Rice on Iran

It’ll come as no surprise to anyone who knows me or who has read this blog with any regularity that I wasn’t a fan of the choice of Condoleeza Rice for the new US Secretary of State. On top of her many failings around the Iraq war, her very clear partiality and lack of fans overseas don’t mark her out as someone who’d make for a good diplomat. It’s not come as much surprise to see her quickly demonstrating her knack for double-speak on that new stage.

According to the BBC, the latest comments she’s made have been to warn Iran of possible UN sanctions. It’s the latest in a string of jibes at Iran perhaps best summed up by her call for Europe to share common purpose with the US on the issue. True to form, she didn’t call for discussions resulting in a common purpose based on concensus, she called for the rest of the world to share her purpose. Similarly having joined her administration buddies in dismissing UN sanctions as ineffective in the case of Iraq, and being hyper-critical of the UN in general, she’s now invoking them as her pawn and promoting them as a serious threat.

It’s a familar fundamentalist refrain to suggest that anyone who doesn’t respond to an issue in your preferred manner doesn’t care about that issue. Just like we were told that anyone who opposed war with Iraq didn’t really care about human rights abuses, it now seems we’re expected to buy the idea that the European governments who entered into dialogue with Iran last year clearly don’t care about Iran having nuclear weapons because they’re not simply condemning the Iranian government and issuing threats.
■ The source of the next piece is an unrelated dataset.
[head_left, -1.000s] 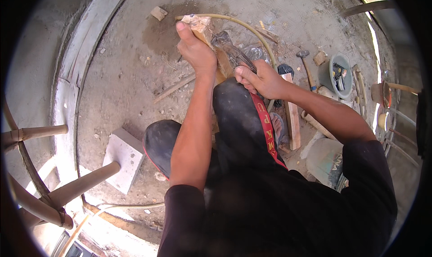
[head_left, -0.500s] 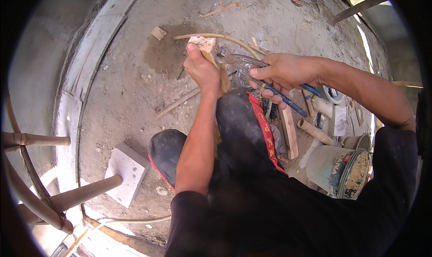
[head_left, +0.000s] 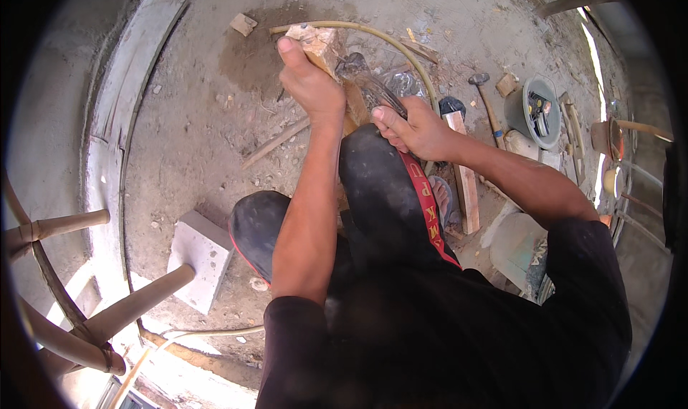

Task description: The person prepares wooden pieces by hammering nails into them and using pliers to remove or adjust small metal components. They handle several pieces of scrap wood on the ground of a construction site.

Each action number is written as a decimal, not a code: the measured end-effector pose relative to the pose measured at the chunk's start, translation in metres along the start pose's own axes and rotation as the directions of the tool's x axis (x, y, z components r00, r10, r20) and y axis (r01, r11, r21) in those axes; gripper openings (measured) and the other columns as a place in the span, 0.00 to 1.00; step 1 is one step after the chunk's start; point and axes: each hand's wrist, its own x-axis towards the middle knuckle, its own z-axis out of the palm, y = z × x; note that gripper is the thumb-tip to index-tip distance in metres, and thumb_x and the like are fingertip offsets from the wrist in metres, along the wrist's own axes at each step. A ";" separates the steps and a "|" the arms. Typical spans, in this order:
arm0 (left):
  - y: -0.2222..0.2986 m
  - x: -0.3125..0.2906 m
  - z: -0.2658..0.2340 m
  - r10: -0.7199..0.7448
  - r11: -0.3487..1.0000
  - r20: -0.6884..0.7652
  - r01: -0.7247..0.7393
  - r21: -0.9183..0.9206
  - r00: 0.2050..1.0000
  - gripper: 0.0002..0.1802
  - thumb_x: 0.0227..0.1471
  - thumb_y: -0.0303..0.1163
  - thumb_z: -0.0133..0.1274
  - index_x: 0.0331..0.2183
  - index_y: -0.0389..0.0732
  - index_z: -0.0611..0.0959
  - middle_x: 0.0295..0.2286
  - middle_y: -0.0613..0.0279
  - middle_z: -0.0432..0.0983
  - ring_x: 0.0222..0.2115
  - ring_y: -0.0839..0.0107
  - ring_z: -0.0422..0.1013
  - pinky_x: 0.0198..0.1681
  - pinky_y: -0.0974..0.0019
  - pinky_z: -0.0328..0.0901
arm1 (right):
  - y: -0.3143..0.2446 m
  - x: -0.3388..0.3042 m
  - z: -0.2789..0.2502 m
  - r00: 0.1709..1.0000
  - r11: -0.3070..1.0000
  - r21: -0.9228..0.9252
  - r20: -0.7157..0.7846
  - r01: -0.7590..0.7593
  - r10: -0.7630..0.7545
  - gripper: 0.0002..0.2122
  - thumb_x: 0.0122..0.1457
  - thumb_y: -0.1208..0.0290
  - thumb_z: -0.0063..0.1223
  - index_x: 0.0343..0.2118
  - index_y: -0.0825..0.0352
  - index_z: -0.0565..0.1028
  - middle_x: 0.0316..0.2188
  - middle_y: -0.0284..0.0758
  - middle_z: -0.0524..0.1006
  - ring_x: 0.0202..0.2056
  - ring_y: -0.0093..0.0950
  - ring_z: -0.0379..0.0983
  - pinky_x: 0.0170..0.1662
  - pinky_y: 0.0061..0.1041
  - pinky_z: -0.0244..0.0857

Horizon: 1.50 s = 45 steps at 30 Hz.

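My left hand (head_left: pixel 314 88) is wrapped round a rough-ended piece of timber (head_left: pixel 320 42), held slanting up from beside my knee with its thumb near the top end. In my right hand (head_left: pixel 417 128) are the pincers (head_left: pixel 378 88), fingers closed round their handles. The metal jaws lie against or right beside the timber's right side; contact there is hard to tell. Most of the handles are hidden by my right hand. Something small and dark sits on the timber's top end, too small to name.
A yellowish hose (head_left: pixel 390 38) curves behind the timber. To the right lie a wooden plank (head_left: pixel 466 194), a hammer (head_left: pixel 488 107) and a grey bucket (head_left: pixel 513 112) holding small items. A pale block (head_left: pixel 198 266) and bamboo poles (head_left: pixel 147 303) are at the left.
My right hand has moved left and drawn the pincers' handles together, bringing the tool nearer the timber. My left hand keeps its hold. The view has shifted, and another person's foot is out of sight.
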 end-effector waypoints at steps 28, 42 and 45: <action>0.001 -0.002 -0.014 -0.039 0.999 0.048 0.038 0.038 0.998 0.37 0.66 0.59 0.28 0.38 0.35 0.78 0.33 0.60 0.77 0.34 0.69 0.72 0.42 0.64 0.67 | -0.022 0.000 -0.008 0.983 0.979 -0.128 0.073 -0.157 0.167 0.19 0.69 0.55 0.45 0.26 0.64 0.65 0.17 0.25 0.63 0.17 0.17 0.58 0.21 0.21 0.56; -0.009 0.005 0.005 0.047 0.986 -0.051 -0.039 0.162 0.998 0.44 0.64 0.60 0.34 0.23 0.25 0.80 0.18 0.50 0.75 0.23 0.63 0.69 0.32 0.53 0.63 | -0.017 -0.016 -0.030 0.989 0.997 -0.075 0.147 0.024 -0.013 0.12 0.67 0.66 0.49 0.37 0.72 0.74 0.23 0.32 0.74 0.24 0.20 0.70 0.31 0.24 0.67; -0.011 -0.003 0.004 0.044 0.982 -0.034 -0.037 0.183 0.998 0.44 0.64 0.60 0.34 0.24 0.25 0.80 0.18 0.49 0.75 0.23 0.62 0.69 0.32 0.53 0.63 | -0.028 -0.052 -0.048 0.971 0.989 -0.014 0.188 -0.145 0.145 0.12 0.67 0.69 0.46 0.42 0.74 0.74 0.27 0.34 0.76 0.25 0.20 0.72 0.33 0.25 0.68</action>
Clearly the West can’t simply ignore the possibility of Iran becoming nuclear capable, but the last thing we need is to shut down the conversation. The way Rice is approaching the issue is certainly not going to promote conversation, and my expectation is it will simply raise the tone of the rhetoric coming back from the Iranian regime. Rice has unsurprisingly squandered an opportunity to join Europe in dialogue (to share a common purpose) and may just have made the European nations’ task harder.

On a related note, it’s clear that many are already gearing up to try and prevent a US-led war on Iran. Notes of an Iranian Boy looks like it could be interesting, and Another Irani Online links to two anti-war group blogs: No War On Iran and Iranians for Peace.